Question: Assume that $f:A\to\mathbb R$ is a locally Riemann integrable function, and there exists a real number $a,$ such that for any exhaustion sequence $D_n\ (n\in\mathbb N)$ of $A,$ we have $\displaystyle\lim_{n\to\infty}\int_{D_n} f(t)\ \mathrm{dt}=a.$ Then can we say that limit $\displaystyle\lim_{n\to\infty}\int_{D_n} |f(t)|\ \mathrm{dt}$ also exist?

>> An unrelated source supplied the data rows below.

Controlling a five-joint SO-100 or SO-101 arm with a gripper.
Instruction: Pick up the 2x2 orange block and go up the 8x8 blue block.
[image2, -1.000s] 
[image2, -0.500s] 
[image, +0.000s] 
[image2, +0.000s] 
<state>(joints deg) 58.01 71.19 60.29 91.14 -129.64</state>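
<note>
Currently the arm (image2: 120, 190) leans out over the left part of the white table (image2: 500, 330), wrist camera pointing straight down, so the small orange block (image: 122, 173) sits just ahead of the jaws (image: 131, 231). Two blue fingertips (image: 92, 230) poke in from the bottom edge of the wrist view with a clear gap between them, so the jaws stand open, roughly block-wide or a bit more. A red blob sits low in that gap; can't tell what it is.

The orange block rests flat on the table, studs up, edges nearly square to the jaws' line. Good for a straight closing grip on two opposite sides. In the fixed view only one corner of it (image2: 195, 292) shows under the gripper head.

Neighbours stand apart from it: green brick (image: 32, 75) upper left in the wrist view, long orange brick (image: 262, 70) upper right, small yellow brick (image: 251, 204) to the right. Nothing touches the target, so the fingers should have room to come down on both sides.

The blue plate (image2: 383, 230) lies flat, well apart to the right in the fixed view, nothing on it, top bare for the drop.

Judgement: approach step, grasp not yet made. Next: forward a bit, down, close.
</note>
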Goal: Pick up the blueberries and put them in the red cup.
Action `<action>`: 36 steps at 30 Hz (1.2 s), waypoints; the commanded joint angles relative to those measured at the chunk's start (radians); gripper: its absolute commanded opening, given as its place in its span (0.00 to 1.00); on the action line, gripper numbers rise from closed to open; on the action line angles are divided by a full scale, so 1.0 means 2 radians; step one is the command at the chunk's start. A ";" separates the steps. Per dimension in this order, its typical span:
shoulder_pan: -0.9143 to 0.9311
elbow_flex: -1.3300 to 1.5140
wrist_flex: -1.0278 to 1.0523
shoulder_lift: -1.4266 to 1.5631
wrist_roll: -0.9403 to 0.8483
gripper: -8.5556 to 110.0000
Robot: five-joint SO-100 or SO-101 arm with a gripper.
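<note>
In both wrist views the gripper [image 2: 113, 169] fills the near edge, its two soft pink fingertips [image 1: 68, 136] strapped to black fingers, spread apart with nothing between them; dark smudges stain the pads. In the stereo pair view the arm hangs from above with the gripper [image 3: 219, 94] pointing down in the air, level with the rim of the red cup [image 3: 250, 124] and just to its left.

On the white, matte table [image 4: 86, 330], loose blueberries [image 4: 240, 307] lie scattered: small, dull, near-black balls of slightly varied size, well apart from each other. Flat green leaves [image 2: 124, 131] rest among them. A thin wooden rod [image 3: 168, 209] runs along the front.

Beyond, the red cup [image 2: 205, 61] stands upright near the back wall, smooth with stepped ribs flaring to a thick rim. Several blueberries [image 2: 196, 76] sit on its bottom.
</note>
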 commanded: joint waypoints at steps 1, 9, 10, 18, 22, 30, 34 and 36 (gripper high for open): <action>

Background: In the very book Munkres has showed that we can define the improper Riemann integral of a non-negative loccaly Riemann integrable function $f:A\to \mathbb R$ to be the limit $$\displaystyle\mathrm{(Improper)}\int f(t)\ \mathrm{dt}:=\lim_{n\to\infty}\int_{D_n} f(t)\ \mathrm{dt},$$ if the limit exists. Munkres proved that this limit doesn't rely on the choose of exhaustion of $A.$

And similarly for any loccaly Riemann integrable function $f:A\to \mathbb R,$ we can define its improper integral as $$\displaystyle\mathrm{(Improper)}\int f(t)\ \mathrm{dt}:=\mathrm{(Improper)}\int f^+(t)\ \mathrm{dt}-\mathrm{(Improper)}\int f^-(t)\ \mathrm{dt}.$$ (Note that this definition cannot handle the integral $\displaystyle\int_0^\infty {\sin x\over x}\mathrm{dx}$ properly.)

A plausible idea is that we simply define that improper integral of any locally Riemann integrable function $f:A\to \mathbb R$ to be the limit $\displaystyle\lim_{n\to\infty}\int_{D_n} f(t)\ \mathrm{dt},$ as long as $|f(t)|$ is improper integrable. However, we can see that this limit generally depend on the specific choose of exhaustion sequence.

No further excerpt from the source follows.